» Work request:
Please repeat the lines below, exactly and only, from the one that holds "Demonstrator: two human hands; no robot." through the one that holds "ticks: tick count".
(Source information)
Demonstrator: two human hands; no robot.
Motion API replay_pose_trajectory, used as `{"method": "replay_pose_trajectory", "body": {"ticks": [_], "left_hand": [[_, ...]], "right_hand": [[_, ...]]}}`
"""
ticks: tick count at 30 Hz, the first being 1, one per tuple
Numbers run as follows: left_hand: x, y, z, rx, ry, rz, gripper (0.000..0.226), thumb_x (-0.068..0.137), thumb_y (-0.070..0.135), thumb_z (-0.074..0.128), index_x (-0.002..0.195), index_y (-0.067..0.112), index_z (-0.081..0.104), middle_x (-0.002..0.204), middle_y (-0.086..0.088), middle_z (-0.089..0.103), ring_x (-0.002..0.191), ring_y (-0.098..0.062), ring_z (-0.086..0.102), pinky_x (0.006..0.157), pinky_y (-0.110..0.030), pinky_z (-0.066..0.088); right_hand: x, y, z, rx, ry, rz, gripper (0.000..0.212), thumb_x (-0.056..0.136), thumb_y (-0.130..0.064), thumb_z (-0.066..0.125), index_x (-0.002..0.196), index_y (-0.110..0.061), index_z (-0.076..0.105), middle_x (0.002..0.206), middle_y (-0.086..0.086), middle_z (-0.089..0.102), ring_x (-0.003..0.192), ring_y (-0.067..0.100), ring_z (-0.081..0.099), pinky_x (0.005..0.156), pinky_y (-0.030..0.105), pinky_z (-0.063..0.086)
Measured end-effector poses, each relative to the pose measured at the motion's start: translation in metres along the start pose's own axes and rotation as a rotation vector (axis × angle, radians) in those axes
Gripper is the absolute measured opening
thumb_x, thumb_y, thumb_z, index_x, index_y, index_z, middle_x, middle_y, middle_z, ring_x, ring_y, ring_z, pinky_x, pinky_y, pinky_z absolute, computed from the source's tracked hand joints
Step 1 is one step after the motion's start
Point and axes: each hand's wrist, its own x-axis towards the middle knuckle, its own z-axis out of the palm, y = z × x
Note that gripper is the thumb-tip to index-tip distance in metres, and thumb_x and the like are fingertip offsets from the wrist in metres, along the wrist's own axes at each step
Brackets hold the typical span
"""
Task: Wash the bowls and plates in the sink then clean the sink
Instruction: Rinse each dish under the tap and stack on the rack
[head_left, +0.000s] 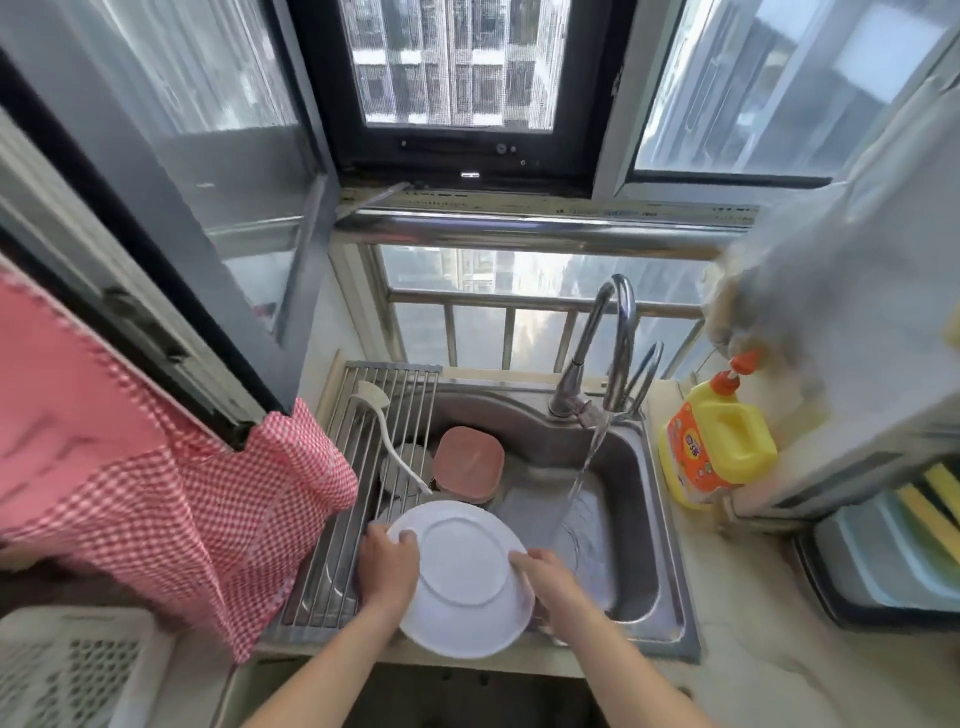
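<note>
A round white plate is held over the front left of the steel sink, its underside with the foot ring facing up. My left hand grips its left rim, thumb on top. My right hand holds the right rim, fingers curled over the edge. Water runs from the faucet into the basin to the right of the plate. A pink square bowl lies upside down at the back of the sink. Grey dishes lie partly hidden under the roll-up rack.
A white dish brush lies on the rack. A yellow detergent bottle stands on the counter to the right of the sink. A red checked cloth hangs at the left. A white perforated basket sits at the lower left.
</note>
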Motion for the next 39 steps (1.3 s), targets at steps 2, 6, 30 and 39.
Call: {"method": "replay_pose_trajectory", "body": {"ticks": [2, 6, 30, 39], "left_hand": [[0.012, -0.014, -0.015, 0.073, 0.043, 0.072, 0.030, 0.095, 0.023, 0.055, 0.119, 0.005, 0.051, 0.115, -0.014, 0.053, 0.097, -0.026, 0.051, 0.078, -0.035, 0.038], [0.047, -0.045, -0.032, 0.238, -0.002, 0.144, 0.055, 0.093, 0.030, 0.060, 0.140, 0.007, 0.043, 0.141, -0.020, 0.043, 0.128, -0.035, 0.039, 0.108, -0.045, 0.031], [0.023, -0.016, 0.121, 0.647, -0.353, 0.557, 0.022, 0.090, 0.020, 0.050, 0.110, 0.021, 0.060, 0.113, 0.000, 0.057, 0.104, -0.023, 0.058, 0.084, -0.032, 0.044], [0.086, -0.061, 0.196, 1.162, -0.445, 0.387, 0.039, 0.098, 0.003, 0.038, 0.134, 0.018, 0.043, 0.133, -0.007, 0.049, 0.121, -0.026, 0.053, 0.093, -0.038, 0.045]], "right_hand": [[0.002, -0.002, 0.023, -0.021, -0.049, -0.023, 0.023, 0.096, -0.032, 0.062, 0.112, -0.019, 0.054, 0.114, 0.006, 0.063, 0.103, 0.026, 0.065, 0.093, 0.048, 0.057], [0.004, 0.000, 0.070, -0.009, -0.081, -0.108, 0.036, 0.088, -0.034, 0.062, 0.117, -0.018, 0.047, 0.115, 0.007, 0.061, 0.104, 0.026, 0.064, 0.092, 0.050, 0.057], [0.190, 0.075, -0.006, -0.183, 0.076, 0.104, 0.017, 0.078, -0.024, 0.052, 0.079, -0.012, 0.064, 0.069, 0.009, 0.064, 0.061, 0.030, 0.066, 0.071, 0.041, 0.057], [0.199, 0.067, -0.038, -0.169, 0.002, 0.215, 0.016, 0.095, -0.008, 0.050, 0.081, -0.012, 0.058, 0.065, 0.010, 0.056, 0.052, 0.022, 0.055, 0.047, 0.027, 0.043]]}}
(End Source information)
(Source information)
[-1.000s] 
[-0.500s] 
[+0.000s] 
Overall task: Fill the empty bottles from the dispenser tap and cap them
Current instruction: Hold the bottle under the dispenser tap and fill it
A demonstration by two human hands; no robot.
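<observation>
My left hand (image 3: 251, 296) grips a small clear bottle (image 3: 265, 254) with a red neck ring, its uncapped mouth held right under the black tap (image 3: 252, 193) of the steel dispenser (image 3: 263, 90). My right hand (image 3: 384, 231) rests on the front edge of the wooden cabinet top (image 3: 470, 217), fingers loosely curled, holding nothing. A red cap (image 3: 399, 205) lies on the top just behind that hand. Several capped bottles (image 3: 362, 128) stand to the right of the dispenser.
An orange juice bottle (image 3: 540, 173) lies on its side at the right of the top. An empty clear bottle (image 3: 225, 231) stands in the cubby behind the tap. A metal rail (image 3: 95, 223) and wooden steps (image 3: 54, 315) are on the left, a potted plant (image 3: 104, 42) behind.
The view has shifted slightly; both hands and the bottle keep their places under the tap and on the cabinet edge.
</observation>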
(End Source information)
» Worked solution:
Demonstrator: two human hands; no robot.
Motion API replay_pose_trajectory, used as `{"method": "replay_pose_trajectory", "body": {"ticks": [_], "left_hand": [[_, ...]], "right_hand": [[_, ...]]}}`
"""
ticks: tick count at 30 Hz, the first being 1, one per tuple

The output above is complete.